The historiography of Canada deals with the manner in which historians have depicted analyzed and debated the History of Canada. It also covers the popular memory of critical historical events, ideas and leaders, as well as the depiction of those events in museums, monuments, reenactments, pageants and historic sites.

Amateur historians, self-taught in the knowledge of the sources but with a limited knowledge of the historiography, dominated publications until the late 19th century.

The most influential of the amateur historians was François-Xavier Garneau (1809–1866), a self-educated poor boy who defined the essence of Quebec nationalistic history for a century with his Histoire du Canada depuis sa découverte jusqu’ à nos jours (3 vol., multiple editions from 1845 onward). The first edition came under attack from Catholic Church officials for its touch of liberalism; after he revised the work the Church gave its blessing. He taught the profound linkage of language, laws, and customs, and how the Catholic faith was essential to the French Canadian nationality. His ideas became dogma across Quebec, and were continued deep into the 20th century by Abbe Lionel Groulx (1878-1967), the first full-time university professor of Quebec history.

In Anglophone Canada the most prominent amateur of his day was William Kingsford (1819 – 1898), whose History of Canada (1887-1898) was widely read by the upper middle class, as well as Anglophone teachers, despite its poor organization and pedestrian writing style. Kingsford believed that the Conquest guaranteed victory for British constitutional liberty and that it ensured material progress. He assumed the assimilation of French Canadians into a superior British culture was inevitable and desirable, for he envisioned Canada as one nation with one anglophone population.

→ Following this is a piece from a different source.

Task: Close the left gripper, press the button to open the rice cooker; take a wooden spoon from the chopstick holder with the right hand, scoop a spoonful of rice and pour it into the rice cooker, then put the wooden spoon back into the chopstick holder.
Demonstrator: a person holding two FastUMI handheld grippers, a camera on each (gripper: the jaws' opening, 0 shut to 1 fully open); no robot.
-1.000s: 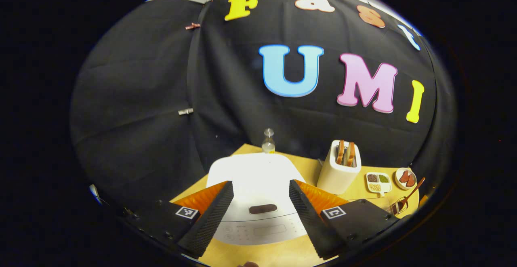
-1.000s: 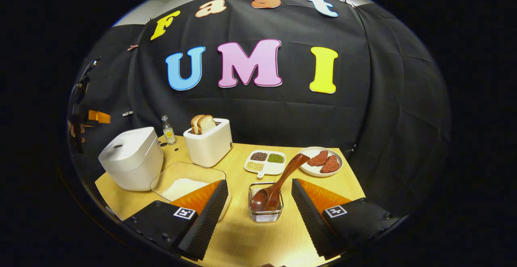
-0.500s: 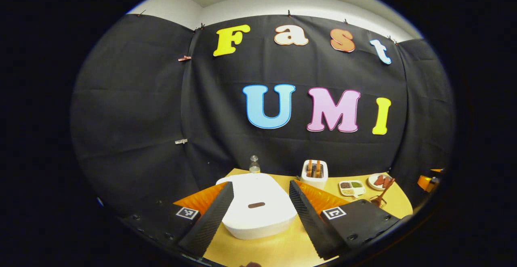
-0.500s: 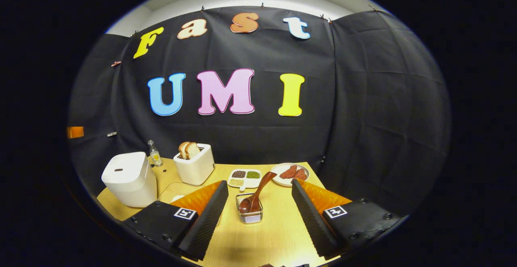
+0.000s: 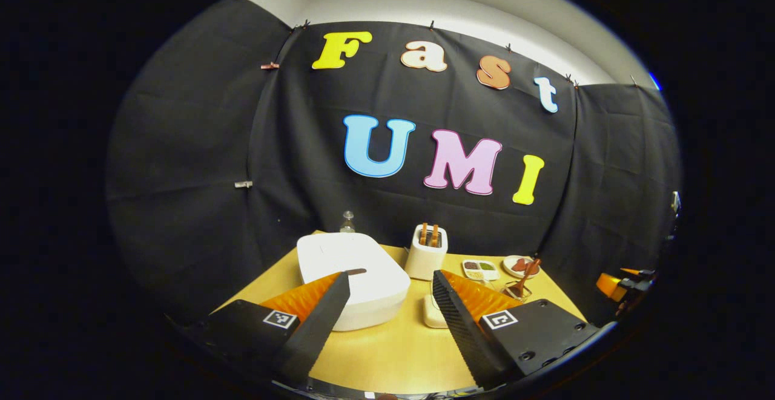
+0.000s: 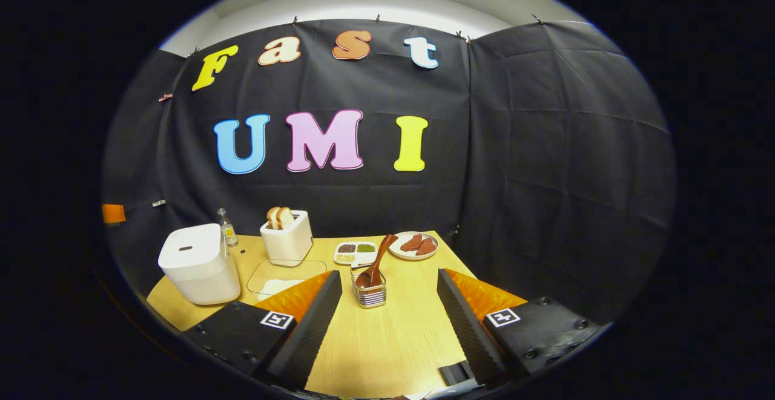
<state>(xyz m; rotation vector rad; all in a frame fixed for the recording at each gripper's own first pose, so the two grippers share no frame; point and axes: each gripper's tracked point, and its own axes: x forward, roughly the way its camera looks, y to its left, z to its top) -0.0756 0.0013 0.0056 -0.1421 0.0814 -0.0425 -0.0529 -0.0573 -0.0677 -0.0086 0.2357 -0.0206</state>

Lovers of the past set up local historical societies and museums preserve the documents and artifacts. Amateurs are still quite important, especially as journalists write biographies of politicians and studies of major political developments.

By far the most popular of the amateurs was the Harvard-based American Francis Parkman (1823-1893), whose nine volumes on "France and England in North America" (Boston, 1865–92) are still widely read as literary masterpieces.